**WHAT TO PRODUCE**: Retype each line below precisely and omit all images.

**DATA BELOW**:
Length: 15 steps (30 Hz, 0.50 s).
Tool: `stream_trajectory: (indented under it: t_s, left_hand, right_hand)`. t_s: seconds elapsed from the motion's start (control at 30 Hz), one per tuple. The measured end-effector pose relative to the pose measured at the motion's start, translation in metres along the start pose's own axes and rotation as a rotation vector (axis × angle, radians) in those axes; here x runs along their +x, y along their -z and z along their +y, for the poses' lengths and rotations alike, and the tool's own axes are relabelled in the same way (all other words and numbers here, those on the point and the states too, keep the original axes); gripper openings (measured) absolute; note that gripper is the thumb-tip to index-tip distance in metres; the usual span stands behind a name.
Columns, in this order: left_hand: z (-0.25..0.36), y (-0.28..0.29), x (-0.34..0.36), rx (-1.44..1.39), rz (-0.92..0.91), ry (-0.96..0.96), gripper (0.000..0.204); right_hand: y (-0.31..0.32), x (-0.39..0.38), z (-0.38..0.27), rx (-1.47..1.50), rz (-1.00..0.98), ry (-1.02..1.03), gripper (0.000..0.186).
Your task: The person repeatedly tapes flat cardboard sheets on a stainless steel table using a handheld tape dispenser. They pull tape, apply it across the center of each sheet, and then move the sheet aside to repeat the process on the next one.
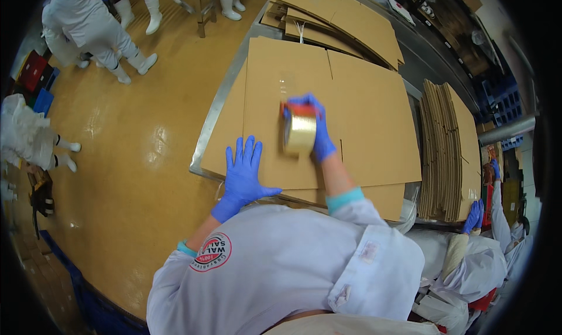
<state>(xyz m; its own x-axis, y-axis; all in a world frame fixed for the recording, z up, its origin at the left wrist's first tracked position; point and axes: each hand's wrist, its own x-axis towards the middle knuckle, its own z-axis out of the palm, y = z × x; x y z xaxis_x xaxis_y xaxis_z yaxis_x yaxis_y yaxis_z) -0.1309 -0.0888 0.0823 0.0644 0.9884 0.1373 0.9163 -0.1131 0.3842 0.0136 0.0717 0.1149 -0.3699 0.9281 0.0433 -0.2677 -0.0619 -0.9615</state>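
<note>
A flat brown cardboard box (369, 124) lies in front of me on top of other flattened cardboard. My left hand (243, 174), in a blue glove, presses on its near left edge with the fingers spread. In my blue-gloved right hand (322, 133) is a tape dispenser (302, 109) with a red part and a wide roll of clear, yellowish tape. The dispenser is over the left middle of the box, just below a shiny strip (283, 86) on the cardboard. Whether tape runs between them, I cannot tell.
More flattened boxes (345, 10) lie farther back on the metal table (202, 153). A stack of folded cardboard (442, 153) stands at the right, beside co-workers' gloved hands (474, 215). Other people in white boots stand on the yellow floor (140, 124) to the left.
</note>
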Motion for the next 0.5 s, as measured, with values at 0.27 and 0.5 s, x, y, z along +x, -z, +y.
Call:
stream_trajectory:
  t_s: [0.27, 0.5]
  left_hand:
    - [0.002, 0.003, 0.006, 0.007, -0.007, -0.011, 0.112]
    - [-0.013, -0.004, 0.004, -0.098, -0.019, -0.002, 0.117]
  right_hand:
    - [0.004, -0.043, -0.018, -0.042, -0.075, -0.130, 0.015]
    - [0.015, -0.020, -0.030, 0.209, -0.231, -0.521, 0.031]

**ANSWER**:
Length: 15 steps (30 Hz, 0.50 s).
Tool: `stream_trajectory: (indented under it: t_s, left_hand, right_hand)`. t_s: seconds elapsed from the motion's start (control at 30 Hz), one per tuple. The measured end-effector pose relative to the pose measured at the motion's start, translation in metres along the start pose's own axes and rotation as a rotation vector (axis × angle, radians) in those axes; here x runs along their +x, y along their -z and z along their +y, for the poses' lengths and rotations alike, and the tool's own axes are relabelled in the same way (all other words and numbers here, those on the point and the states too, keep the original axes); gripper openings (measured) absolute; note that gripper is the thumb-tip to index-tip distance in metres; the usual span stands behind a name.
Columns, in this order: left_hand: z (-0.25..0.36), y (-0.28..0.29), x (-0.34..0.36), rx (-1.44..1.39), rz (-0.92..0.91), ry (-0.96..0.96), gripper (0.000..0.204); right_hand: y (-0.31..0.32), x (-0.39..0.38), z (-0.38..0.27), rx (-1.47..1.50), rz (-1.00..0.98), ry (-1.02..1.03), gripper (0.000..0.186).
Your task: The person repeatedly tapes flat cardboard sheets on a stainless steel table using a handheld tape dispenser. They pull tape, apply it across the center of each sheet, and then move the sheet aside to repeat the process on the next one.
<state>(xyz m; its own x-axis, y-axis; all in a world frame fixed for the recording, z up, its origin at the left wrist's first tracked position; point and axes: each hand's wrist, its own x-axis towards the middle knuckle, its own z-axis out of the palm, y = z × x; x y z xaxis_x xaxis_y xaxis_z yaxis_x yaxis_y yaxis_z) -0.1309 -0.0888 0.0823 0.0644 0.9884 0.1373 0.9163 -0.1131 0.3842 0.0136 0.0717 0.1149 -0.3699 0.9281 0.0433 -0.2677 -0.0619 -0.9615</state>
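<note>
A flat brown cardboard box (369, 124) lies in front of me on top of other flattened cardboard. My left hand (243, 174), in a blue glove, presses on its near left edge with the fingers spread. In my blue-gloved right hand (322, 133) is a tape dispenser (302, 109) with a red part and a wide roll of clear, yellowish tape. The dispenser is over the left middle of the box, just below a shiny strip (283, 86) on the cardboard. Whether tape runs between them, I cannot tell.
More flattened boxes (345, 10) lie farther back on the metal table (202, 153). A stack of folded cardboard (442, 153) stands at the right, beside co-workers' gloved hands (474, 215). Other people in white boots stand on the yellow floor (140, 124) to the left.
</note>
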Motion for the next 0.5 s, as measured, with values at 0.27 and 0.5 s, x, y, z along +x, -z, +y.
Call:
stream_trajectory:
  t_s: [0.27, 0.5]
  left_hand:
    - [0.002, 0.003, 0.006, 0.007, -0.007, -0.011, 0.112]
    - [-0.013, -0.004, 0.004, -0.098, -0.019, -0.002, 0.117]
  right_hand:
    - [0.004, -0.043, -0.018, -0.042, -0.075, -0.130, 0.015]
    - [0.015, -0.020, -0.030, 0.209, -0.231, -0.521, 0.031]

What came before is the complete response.